Restate word for word the lines that begin the listing and end with the line holding "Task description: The".
◇ ◇ ◇ ◇ ◇
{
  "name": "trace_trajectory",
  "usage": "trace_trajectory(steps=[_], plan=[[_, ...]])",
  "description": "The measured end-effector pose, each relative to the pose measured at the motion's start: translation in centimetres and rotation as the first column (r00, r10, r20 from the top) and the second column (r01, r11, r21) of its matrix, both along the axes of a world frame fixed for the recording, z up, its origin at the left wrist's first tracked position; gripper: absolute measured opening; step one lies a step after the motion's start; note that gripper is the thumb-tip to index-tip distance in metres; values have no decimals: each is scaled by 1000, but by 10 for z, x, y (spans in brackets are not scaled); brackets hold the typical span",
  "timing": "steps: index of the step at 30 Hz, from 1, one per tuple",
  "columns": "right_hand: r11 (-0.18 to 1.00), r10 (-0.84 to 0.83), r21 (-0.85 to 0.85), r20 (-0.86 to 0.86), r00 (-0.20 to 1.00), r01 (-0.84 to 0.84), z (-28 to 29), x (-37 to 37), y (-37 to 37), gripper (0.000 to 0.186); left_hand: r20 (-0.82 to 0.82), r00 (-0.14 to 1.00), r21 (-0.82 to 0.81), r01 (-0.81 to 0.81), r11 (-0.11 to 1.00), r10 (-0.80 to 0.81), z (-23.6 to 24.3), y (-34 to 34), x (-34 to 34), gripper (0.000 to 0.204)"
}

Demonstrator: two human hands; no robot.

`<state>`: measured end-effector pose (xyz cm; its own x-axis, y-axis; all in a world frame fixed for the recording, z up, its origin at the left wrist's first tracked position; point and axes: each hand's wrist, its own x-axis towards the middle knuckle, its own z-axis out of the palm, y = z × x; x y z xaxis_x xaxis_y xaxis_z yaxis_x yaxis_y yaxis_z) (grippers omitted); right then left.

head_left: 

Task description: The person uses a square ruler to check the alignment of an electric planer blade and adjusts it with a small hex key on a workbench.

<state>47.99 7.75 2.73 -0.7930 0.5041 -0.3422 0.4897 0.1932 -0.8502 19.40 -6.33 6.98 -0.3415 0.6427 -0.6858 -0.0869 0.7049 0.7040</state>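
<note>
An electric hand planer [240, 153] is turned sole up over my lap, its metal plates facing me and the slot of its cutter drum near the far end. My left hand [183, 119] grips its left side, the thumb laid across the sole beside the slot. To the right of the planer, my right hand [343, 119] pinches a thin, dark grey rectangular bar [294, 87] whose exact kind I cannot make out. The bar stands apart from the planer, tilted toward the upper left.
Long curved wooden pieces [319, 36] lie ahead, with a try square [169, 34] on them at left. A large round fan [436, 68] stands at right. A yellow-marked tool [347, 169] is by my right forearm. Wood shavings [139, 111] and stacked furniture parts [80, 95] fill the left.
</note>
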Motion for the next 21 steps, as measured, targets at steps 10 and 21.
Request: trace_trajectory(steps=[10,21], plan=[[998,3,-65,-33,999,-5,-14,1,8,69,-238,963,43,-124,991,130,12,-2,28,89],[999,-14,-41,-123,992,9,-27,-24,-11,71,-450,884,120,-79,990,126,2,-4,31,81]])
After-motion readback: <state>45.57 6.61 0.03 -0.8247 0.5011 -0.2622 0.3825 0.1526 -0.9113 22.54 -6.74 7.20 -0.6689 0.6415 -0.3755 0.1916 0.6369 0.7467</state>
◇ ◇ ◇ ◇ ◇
COMPLETED EXERCISE:
{
  "name": "trace_trajectory",
  "usage": "trace_trajectory(steps=[_], plan=[[_, ...]])",
  "description": "The measured end-effector pose, each relative to the pose measured at the motion's start: translation in centimetres and rotation as the first column (r00, r10, r20 from the top) and the second column (r01, r11, r21) of its matrix, both along the axes of a world frame fixed for the recording, z up, its origin at the left wrist's first tracked position; gripper: absolute measured opening; step one lies a step after the motion's start; note that gripper is the thumb-tip to index-tip distance in metres; values have no decimals: each is scaled by 1000, but by 10 for z, x, y (spans in brackets are not scaled); brackets hold the typical span",
  "timing": "steps: index of the step at 30 Hz, from 1, one per tuple",
  "columns": "right_hand: r11 (-0.18 to 1.00), r10 (-0.84 to 0.83), r21 (-0.85 to 0.85), r20 (-0.86 to 0.86), r00 (-0.20 to 1.00), r01 (-0.84 to 0.84), z (-28 to 29), x (-37 to 37), y (-37 to 37), gripper (0.000 to 0.186); left_hand: r20 (-0.82 to 0.82), r00 (-0.14 to 1.00), r21 (-0.82 to 0.81), r01 (-0.81 to 0.81), r11 (-0.11 to 1.00), r10 (-0.80 to 0.81), z (-23.6 to 24.3), y (-34 to 34), x (-34 to 34), gripper (0.000 to 0.204)"
}

Demonstrator: two human hands; no robot.

`<state>`: measured end-effector pose (xyz cm; its own x-axis, y-axis; all in a world frame fixed for the recording, z up, its origin at the left wrist's first tracked position; point and axes: each hand's wrist, its own x-axis towards the middle knuckle, its own z-axis out of the palm, y = z × x; x y z xaxis_x xaxis_y xaxis_z yaxis_x yaxis_y yaxis_z) (grippers omitted); right then left.

head_left: 

Task description: The person uses a square ruler to check the alignment of an electric planer blade and adjusts it with a small hex key on a workbench.

No more work is needed for this exercise.